Abstract - Subthreshold design has become an important area in low-power design due to its ultra-low power consumption and high energy efficiency. This is very useful in mobile applications where battery life is crucial. For most current DVS processor designs, the voltage range is limited from full  $V_{dd}$  to approximately half  $V_{dd}$  at most. Subthreshold design enables wide-range dynamic voltage scaling (DVS) by allowing circuits to operate in subthreshold voltages. In this paper we give an overview of several issues in energy-efficient subthreshold design. First, from a theoretical point of view, we show that, for subthreshold supplyvoltages, leakage energy becomes dominant, making "just in time completion" energy inefficient. We derive an analytical model for the minimum energy-optimal voltage and study its trends with technology scaling. Second, we evaluate different low- power approaches such as MTCMOS (Multiple-Threshold CMOS) and DVS and show that wide-range DVS provides the best energy efficiency. Finally, we study the impact of process variation on subthreshold operation and discuss which sources of process variation are dominant in this regime and how they can be addressed.

#### I. Introduction

Due to technology scaling, microprocessor performance has increased tremendously albeit at the cost of higher power consumption. Dynamic voltage scaling (DVS) was proposed as an effective approach to reduce energy use and is now used in a number of commercial low-power processor designs. In most current DVS processor designs, the voltage range is limited from full  $V_{dd}$  to approximately half  $V_{dd}$  at most. However, it is well known that CMOS circuits can operate over a very large range of voltage levels down to less then 200 mV. A number of successful subthreshold designs have been presented in the literature [1][2]. Using subthreshold design, it is expected that energy efficiency in the range of 1pJ / instruction can be achieved [3], hence enabling low-performance applications powered by energy scavenging.
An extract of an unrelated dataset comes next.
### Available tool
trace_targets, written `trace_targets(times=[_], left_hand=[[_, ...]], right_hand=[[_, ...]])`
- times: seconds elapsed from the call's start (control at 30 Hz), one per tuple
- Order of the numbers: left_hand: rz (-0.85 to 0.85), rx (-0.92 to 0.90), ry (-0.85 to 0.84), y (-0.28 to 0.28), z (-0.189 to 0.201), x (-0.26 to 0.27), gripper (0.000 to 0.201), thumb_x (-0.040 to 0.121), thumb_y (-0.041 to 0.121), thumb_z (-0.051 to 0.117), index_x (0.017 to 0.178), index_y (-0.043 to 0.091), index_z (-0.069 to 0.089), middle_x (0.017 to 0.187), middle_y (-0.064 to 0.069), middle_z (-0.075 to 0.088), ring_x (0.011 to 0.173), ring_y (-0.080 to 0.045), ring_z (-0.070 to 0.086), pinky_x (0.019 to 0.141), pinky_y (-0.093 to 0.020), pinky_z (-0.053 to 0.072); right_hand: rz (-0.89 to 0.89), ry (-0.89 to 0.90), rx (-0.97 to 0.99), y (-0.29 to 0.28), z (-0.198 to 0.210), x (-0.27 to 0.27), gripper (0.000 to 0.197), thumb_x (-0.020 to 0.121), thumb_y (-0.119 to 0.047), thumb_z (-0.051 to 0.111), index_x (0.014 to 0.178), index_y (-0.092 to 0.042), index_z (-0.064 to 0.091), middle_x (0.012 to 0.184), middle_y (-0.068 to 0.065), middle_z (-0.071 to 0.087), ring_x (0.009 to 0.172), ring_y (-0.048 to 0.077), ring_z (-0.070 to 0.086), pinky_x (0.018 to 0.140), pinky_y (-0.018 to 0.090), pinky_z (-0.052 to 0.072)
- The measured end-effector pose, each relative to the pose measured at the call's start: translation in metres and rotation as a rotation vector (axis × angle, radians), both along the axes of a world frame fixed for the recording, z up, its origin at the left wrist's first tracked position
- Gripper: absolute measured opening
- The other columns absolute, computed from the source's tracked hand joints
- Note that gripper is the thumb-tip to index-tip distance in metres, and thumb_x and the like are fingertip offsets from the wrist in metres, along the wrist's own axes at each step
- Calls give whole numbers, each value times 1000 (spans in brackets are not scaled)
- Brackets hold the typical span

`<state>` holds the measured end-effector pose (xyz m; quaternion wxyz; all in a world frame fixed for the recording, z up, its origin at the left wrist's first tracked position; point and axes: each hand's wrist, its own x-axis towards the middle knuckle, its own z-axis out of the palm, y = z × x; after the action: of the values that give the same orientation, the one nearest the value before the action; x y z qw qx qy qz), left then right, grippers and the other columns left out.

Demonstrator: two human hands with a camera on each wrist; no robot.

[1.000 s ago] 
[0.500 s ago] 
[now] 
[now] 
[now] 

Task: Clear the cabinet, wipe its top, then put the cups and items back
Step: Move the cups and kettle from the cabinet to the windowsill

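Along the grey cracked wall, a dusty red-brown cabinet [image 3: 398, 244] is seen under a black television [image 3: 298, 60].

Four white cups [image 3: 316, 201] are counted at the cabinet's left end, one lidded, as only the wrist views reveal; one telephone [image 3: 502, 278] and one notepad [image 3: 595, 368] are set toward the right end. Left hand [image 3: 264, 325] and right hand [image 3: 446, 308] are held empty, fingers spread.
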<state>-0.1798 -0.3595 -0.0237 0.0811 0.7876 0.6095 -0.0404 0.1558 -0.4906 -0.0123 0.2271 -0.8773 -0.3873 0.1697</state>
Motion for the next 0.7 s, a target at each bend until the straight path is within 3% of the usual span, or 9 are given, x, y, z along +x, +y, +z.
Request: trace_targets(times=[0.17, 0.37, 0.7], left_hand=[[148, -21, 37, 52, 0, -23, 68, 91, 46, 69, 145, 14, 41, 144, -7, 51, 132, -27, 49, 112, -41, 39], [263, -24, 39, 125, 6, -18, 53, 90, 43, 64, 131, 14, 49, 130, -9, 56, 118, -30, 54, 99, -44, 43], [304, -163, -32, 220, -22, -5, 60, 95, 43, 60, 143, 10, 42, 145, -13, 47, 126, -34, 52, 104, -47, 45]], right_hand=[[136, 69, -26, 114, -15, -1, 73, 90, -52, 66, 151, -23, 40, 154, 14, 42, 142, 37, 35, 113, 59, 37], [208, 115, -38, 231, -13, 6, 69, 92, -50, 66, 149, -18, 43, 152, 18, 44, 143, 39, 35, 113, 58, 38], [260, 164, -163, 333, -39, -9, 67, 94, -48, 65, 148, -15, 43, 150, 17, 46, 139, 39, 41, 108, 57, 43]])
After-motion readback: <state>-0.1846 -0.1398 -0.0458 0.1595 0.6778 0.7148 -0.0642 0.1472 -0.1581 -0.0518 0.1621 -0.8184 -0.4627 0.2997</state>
In this paper, we give an overview of the pressing issues in subthreshold design [8][9][10]. The first issue that needs to be addressed is the determination of a lower limit of the voltage range for optimal energy efficiency. First, we show that the quadratic relationship between energy and  $V_{dd}$  deviates as  $V_{dd}$  is scaled down into the subthreshold region of MOSFETs. In subthreshold operation the "oncurrent" takes the form of subthreshold current, which is exponential with  $V_{dd}$ , causing the delay to increase exponentially with voltage scaling. Since leakage energy is linear with the circuit delay, the fraction of leakage energy increases with supply-voltage reduction in the subthreshold regime. Although dynamic energy reduces quadratically, at very low voltages, where dynamic and leakage energy become comparable, the total energy can increase with voltage scaling due to the increased circuit delay. We derived an analytical model for this minimum-energy voltage and verify our model using SPICE. We also study its trends as a function of different design and process parameters. Furthermore, we analyze the energy efficiency of different low-power schemes, including MTCMOS, the standard DVS for a number of workload traces obtained from a processor running a wide range of applications.

The other issue is that subthreshold designs have a dramatically increased sensitivity to process variations since drive current becomes exponentially dependent on threshold voltage. We observe that variations in gate delay can be as high as 300% from nominal,

creating a significant challenge for subthreshold circuit design. It is difficult to meet design specification predictably without dramatic overdesign which wastes energy efficiency. Therefore, we analyze the impact of process variation on subthreshold design and propose methods to mitigate its effect.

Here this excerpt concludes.